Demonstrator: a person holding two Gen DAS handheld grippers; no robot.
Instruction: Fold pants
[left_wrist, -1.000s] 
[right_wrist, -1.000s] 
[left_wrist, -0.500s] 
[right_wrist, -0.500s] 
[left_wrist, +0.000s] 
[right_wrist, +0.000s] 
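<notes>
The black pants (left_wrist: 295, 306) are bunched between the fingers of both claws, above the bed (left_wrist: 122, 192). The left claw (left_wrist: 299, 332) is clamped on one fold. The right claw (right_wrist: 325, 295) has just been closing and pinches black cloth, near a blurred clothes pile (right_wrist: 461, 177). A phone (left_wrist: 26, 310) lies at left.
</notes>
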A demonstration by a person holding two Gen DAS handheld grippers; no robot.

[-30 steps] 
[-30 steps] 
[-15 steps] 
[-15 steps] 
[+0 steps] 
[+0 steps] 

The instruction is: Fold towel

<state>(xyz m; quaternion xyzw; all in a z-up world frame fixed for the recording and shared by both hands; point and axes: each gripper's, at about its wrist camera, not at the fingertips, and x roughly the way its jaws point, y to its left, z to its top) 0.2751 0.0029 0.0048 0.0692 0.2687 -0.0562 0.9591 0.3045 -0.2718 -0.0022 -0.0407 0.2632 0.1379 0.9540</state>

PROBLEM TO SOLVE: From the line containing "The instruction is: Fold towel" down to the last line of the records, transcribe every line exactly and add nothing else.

RESPONSE TO THE EXERCISE:
The instruction is: Fold towel

<state>(xyz m; quaternion xyzw; all in a z-up world frame fixed for the recording and shared by both hands; point and axes: each gripper's, at about its wrist camera, not at the fingertips, and x roughly the way its jaws point, y to its left, z to its top) 0.2751 0.0029 0.0048 0.0692 0.2687 -0.0562 0.9591 0.3045 -0.2718 -0.0022 -0.0407 0.2632 0.1379 0.9540</state>

The exercise ends with this answer.